Monolith 2020 01

2020-01-16 I am going to disassemble the entire cluster and work on some intermittent power cables. While I am doing that I am going to attach heat sinks to the ARM A10 cpu (Allwinner) on each board. I purchased a large quantity of 19 mm x 19 mm x 5mm heat sinks and some thermal glue/paste to facilitate that upgrade. I installed (3) of the new heat sinks onto spare boards today, one of the heat sinks is oriented differently (the one with the console cable attached.) That was a mistake.

CubieBoard1-Heatsinks-01.jpg

While I am disassembling the entire cluster I will have to replace node59 which is running about 70c when idle.

In addition to all this work, I will also be re-implementing the power system, probably using a different power supply. I am currently using a power supply/charger but it doesn't seem to be producing enough current, the demand when cpu load is highest is only 20A but it seems to be falling behind.

Monolith-Power-01.jpg

As you can see the power system is a mess.

I located some Meanwell 30A 12V power supplies I am going to use. The only downside is charging the battery as the power supply doesn't produce an optimal voltage to charge the SLA battery. The charger needs to produce 13.2 and the new power supply will not produce more than 12.5. )

I am only concerned with using the battery to handle the initial load during power up and during power failures. This may work out fine, we'll see.

2020-01-18 I have begun disassembly of the Monolith. I removed the power supply/charger and the 35AH SLA battery then disconnected the external wiring. I removed Tier 1, Nodes 1-11. I disassembled the tier and attached the heat sinks to each computer.

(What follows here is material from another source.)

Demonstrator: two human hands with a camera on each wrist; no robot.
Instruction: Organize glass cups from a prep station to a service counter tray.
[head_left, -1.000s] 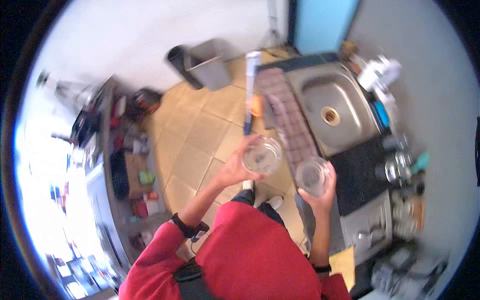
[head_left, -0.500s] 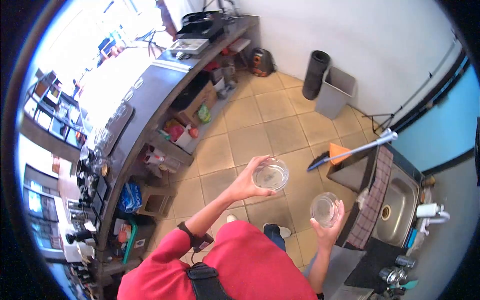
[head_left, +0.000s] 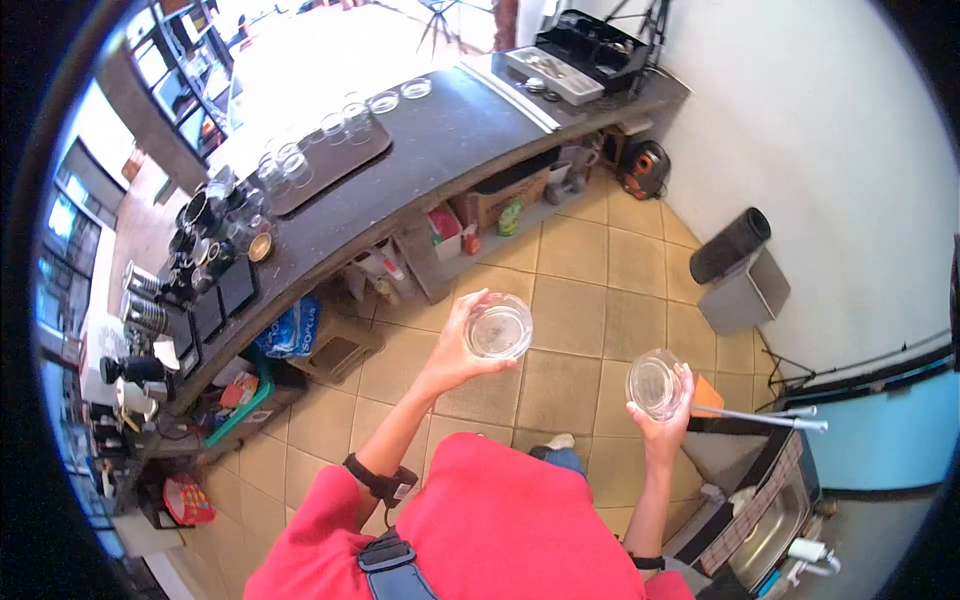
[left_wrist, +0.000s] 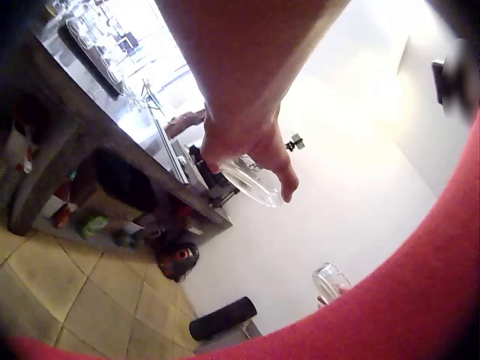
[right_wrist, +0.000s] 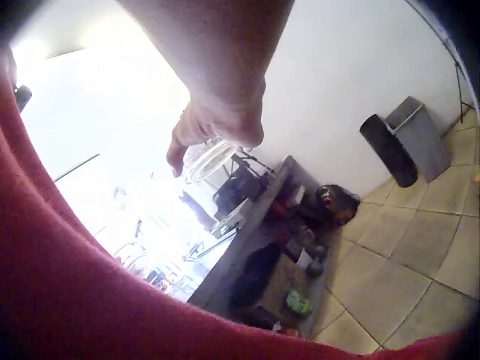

I will wait about 12-hours then reassemble the tier.

Rather than label each micro-sd card or label the computer I ejected all the micro-sd cards . Later I will load each into a card reader on a workstation, identifying them before I insert them where they belong. If I keep it to 11-micro-sd cards at a time it's not a huge problem.

Before I do that I will rework the wiring for Tier 1 as well. Each Tier power cable has (22) nodes attached so Tier 1 consists of Node 1-11 and Node 56-66. Node 59 is defective in that the CPU is running very hot (70c) at idle.

Later today I re-assembled Tier 1, Node 1-11 and re-installed into the Monolith. I have also just removed Tier 1, Node 56-66. One of the acrylic plates has cracked so I will try to fabricate a new one while installing the new heat sinks onto the cpu boards.

I can't seem to find any of my acrylic stock to fabricate replacements so I decided to order 12-pcs of cut-to-size 15cm x 12 cm x 2mm clear acrylic with shipping from Tap Plastics (tapplastics.com) , it was about $30 US. I will only replace the broken panels for now but eventually may replace all 12. I don't know how long it will take to get the new pieces as I live in an unusual location and sometimes it is difficult to get stuff.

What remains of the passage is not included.